Hello John and all who may be interested.  We have been freezing food
since 1953 when we got our first freezer. I was in the RCAF(air force)
at the time and the "Food Plan" hit Ottawa with a bang! The way it
worked was simple, one contracted to buy frozen food, meats, vegetables,
fruits, from the food company, and the freezer came along with it. It
worked like this, the savings one made on the food, supposedly paid for
the freezer! Not quite! However, people did eat better(and more of)and
all in all, was a good plan, as long as one considered the freezer as a
purchase, and not a "free item" which unfortunately quite a few did. I
found out to my surprise that the person who was managing one of the
companies was an old buddy of mine, and as I was in the Service, he
recruited me to sell this food plan. Well, did I make money? You betcha!
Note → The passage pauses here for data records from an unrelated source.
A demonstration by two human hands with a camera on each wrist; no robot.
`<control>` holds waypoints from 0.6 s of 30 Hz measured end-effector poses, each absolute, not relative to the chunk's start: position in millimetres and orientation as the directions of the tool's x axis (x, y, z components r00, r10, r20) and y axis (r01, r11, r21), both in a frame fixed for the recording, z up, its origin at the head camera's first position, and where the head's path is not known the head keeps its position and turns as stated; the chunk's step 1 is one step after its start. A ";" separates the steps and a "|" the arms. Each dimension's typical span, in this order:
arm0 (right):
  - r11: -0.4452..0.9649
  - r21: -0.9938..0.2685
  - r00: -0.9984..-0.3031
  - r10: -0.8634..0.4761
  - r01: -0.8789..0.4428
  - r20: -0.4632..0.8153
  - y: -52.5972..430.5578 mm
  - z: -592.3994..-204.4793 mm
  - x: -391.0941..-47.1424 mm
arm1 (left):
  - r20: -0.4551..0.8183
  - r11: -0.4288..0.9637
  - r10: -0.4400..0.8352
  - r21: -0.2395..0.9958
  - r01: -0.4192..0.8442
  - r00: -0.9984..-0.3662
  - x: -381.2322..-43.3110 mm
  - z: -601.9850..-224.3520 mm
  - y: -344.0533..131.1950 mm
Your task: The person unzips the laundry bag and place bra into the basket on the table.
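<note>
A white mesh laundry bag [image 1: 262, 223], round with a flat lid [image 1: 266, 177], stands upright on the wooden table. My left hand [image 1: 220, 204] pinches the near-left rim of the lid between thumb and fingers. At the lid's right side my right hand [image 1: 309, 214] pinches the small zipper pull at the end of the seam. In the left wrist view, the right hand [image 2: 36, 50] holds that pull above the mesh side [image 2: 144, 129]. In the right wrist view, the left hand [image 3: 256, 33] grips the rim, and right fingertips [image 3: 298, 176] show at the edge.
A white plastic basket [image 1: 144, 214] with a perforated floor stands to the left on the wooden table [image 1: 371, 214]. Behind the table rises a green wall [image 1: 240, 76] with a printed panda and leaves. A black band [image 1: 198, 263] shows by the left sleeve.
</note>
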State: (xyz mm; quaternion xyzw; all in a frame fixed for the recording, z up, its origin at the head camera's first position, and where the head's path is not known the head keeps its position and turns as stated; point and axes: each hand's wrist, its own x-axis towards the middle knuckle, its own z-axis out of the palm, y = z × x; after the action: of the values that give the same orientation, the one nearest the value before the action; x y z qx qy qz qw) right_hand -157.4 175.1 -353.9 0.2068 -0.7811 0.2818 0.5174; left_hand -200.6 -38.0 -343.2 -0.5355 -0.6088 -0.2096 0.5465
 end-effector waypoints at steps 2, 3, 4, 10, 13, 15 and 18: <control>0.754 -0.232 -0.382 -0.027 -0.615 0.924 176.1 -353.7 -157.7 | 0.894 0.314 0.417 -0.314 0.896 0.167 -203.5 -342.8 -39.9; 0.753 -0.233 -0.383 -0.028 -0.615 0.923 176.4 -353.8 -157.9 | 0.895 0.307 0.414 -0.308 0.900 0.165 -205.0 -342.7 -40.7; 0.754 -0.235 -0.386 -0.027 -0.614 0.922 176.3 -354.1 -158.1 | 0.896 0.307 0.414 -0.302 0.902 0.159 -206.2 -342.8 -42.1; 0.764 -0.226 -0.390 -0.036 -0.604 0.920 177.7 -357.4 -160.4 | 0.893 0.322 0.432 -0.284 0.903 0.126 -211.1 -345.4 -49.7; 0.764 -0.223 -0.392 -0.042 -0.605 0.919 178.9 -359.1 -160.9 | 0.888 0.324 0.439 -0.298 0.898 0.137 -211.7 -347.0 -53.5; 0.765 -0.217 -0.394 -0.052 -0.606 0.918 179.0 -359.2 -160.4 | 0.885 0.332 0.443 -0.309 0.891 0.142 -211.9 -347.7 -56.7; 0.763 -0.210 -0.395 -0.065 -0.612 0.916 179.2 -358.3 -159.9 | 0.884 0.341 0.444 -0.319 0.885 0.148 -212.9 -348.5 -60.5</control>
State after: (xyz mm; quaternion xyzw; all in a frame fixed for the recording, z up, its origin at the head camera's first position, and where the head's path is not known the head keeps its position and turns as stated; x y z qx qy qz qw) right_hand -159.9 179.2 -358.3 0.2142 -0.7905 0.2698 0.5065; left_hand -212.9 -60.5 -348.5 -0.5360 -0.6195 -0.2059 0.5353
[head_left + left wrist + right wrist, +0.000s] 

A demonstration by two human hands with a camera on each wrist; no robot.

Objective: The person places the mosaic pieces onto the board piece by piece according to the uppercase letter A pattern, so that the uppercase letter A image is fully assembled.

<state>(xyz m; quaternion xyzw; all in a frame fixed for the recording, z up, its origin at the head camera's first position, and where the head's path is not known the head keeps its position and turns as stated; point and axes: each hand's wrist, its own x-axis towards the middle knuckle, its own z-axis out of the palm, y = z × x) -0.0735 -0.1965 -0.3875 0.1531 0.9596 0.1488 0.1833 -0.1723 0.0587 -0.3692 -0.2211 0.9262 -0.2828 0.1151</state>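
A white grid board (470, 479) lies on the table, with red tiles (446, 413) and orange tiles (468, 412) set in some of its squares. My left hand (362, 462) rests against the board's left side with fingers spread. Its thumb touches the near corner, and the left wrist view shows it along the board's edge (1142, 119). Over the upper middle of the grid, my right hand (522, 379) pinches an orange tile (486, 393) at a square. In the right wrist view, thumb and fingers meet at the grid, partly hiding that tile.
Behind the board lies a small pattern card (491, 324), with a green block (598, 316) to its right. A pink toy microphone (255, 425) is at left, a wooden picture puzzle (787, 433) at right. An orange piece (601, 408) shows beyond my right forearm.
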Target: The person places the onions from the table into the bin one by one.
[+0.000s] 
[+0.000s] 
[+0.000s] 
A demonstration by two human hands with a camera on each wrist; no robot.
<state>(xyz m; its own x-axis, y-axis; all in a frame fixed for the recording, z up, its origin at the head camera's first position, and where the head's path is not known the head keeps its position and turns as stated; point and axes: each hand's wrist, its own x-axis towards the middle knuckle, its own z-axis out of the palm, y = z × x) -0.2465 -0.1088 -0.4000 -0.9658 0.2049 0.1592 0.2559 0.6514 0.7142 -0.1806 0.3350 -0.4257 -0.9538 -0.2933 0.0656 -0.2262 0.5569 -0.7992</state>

Bought a 51 Buick for cash, which was unheard of on an Airman's income.
In any event, one of the things we learned using this freezer, an Amana
upright, was how to freeze properly,from our in house home economist,
who became a good friend. Out in the countryside around Ottawa there
were lots of farm roadside stands where the farmer's wife or kids were
selling fresh produce. We would travel out and get it, bring it home, a
very quick boiling water blanch and ice cube cooling, dry and into the
freezer, bottom shelf laid out on a cookie sheet. As soon as it was
frozen, into bags, expelled of air, and back into the freezer! That was
over 50 years ago, we still do it the same way! Only thing I don't
freeze are chiles!! Dry them, rather. However I do freeze tomatillas and
tomatoes.
Many years later, from a Seventh Day Adventist gal, I learned how to
freeze corn, so that it tastes like fresh, months later. Again, a quick,
one minute boiling water blanch, into ice water, dry and wrap in wax
paper, each ear wrapped separately. Then into the freezer on a tray, and
when frozen, into a plastic bag, air expelled and back into the freezer!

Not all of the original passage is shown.